As narrativas curtas que chamamos variadamente de fábula, apólogo, lenda, caso, etc., têm uma economia narrativa própria que não é a mesma do conto literário. É como se fosse uma história mais longa que foi perdendo adornos e adereços ao longo do caminho através do tempo, e ficou reduzida somente ao essencial. A narrativa abaixo está na Antologia da Literatura Fantástica (org. Jorge Luís Borges, Adolfo Bioy Casares e Silvina Ocampo, Cosac Naify, 2013, trad. Josely Vianna Baptista). Ela é atribuída a Ahmed Ech Chiruani, autor talvez inventado, porque o Google não parece saber sobre ele mais do que eu sei.
OS OLHOS CULPADOS
Ahmed Ech Chiruani
Contam que um homem comprou uma moça por quatro mil denários. Um dia olhou para ela e começou a chorar.

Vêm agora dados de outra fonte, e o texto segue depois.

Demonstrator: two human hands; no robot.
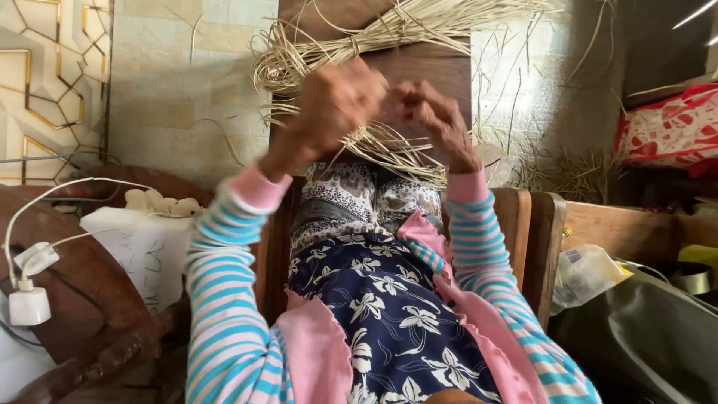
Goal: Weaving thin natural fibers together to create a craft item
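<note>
Left hand (336, 105) and right hand (434, 112) were raised close together, both pinching thin dry straw strands (389, 146). Straw bundle (351, 41) lay on dark wooden board (437, 71) past knees.

Both hands are raised side by side at centre, left hand (336, 101) touching right hand (430, 112), in front of the straw bundle (374, 37), which lies on the far wooden board (426, 67). A charger plug (30, 305) rests on the wooden chair arm (90, 299) at near left. A plastic packet (587, 273) lies right of the person's lap, with a patterned bag (669, 127) at far right.
</note>
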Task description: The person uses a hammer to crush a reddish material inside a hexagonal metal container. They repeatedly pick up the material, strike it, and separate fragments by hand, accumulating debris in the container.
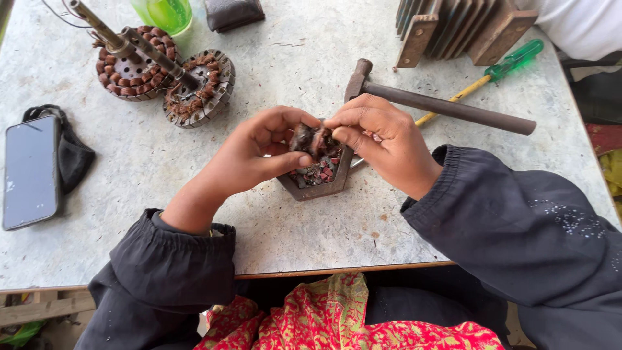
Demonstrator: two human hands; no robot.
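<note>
Small dark coil lump (310, 137) above a metal tray (304, 189).

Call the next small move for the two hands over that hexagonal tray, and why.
Probably keep both hands low over the hexagonal metal tray while working the dark clump. The left hand and right hand pinch it together just above the tray, which already holds small dark and reddish bits, so anything loosened would likely land inside.

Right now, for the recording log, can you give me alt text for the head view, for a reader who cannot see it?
Both hands, left hand and right hand, pinch a small dark part over a metal tray of scraps on a worn grey table. Behind lie a hammer and green-handled screwdriver; to the left, two copper-wound motor stators and a phone.
</note>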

A moça lhe perguntou por que estava chorando; ele respondeu:
- Tens olhos tão belos que me esqueci de adorar a Deus.
Quando ficou sozinha, a moça arrancou os próprios olhos. Ao vê-la nesse estado, o homem ficou aflito e disse:
- Por que te maltrataste assim? Diminuíste teu valor.
Ela respondeu:
- Não quero que haja nada em mim que te afaste de adorar a Deus.
De noite, o homem ouviu em sonho uma voz que dizia: "A moça diminuiu seu valor para ti, mas o aumentou para nós e a tiramos de ti." Ao acordar, encontrou quatro mil denários sob o travesseiro. A moça estava morta. Primeiro que tudo, olha que maneira mais eficiente de começar uma história:
- Contam que um homem comprou uma moça por quatro mil denários.
- Um dia olhou para ela e começou a chorar.
- A moça lhe perguntou por que estava chorando.
- Ele respondeu: - Tens olhos tão belos que me esqueci de adorar a Deus.
- Quando ficou sozinha, a moça arrancou os próprios olhos.
- Ao vê-la nesse estado, o homem ficou aflito e disse:
- Ela respondeu:
- De noite, o homem ouviu em sonho uma voz que dizia: "A moça diminuiu seu valor para ti, mas o aumentou para nós e a tiramos de ti."
- Ao acordar, encontrou quatro mil denários sob o travesseiro. A moça estava morta.